You can generate the openshift usage report by passing it multiple metrics files
$ python openshift_metrics/merge.py \
metrics-2024-01-01-to-2024-01-07.json \
metrics-2024-01-08-to-2024-01-14.json \
metrics-2024-01-15-to-2024-01-16.json
This will merge the metrics and produce the openshift usage report of the period January 1st to January 16.
Output file name can be specified with the --output-file flags. You can also pass in a bunch of files like this:
$ python openshift_metrics/merge.py data_2024_01/*.json
The openshift_prometheus_metrics.py retrieves metrics at a pod level. It does so with the
following Prometheus query:
<prometheus_url>/api/v1/query_range?query=<metric>&start=<report_date>T00:00:00Z&end=<report_date>T23:59:59Z&step=<step_min>m
This query generates samples for "step_min" minutes. The script will then merge consecutive samples together if their metrics are the same.
The script queries the following metrics:
- kube_pod_resource_request{unit="cores"} unless on(pod, namespace) kube_pod_status_unschedulable
- Cores requested by a pods that are scheduled to run.
- 'kube_pod_resource_request{unit="bytes"} unless on(pod, namespace) kube_pod_status_unschedulable'
- Memory (RAM) requested by pods that are scheduled to run.

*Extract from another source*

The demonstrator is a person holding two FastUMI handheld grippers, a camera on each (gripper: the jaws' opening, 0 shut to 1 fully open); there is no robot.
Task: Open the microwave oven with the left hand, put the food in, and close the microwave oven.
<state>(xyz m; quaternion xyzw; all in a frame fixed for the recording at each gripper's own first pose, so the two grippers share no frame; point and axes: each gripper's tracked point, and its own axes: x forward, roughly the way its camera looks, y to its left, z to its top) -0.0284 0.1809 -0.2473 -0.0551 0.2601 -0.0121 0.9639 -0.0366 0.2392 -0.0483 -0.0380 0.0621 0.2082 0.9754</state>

- 'kube_pod_resource_request{resource=~".gpu."} unless on(pod, namespace) kube_pod_status_unschedulable'
- GPU Requested by pods that are sheculed to run. The requested GPU resource must have the word "gpu" in it
to be captured by this query. E.g.
nvidia.com/gpu
- GPU Requested by pods that are sheculed to run. The requested GPU resource must have the word "gpu" in it
to be captured by this query. E.g.
The script also retrieves further information through annotations.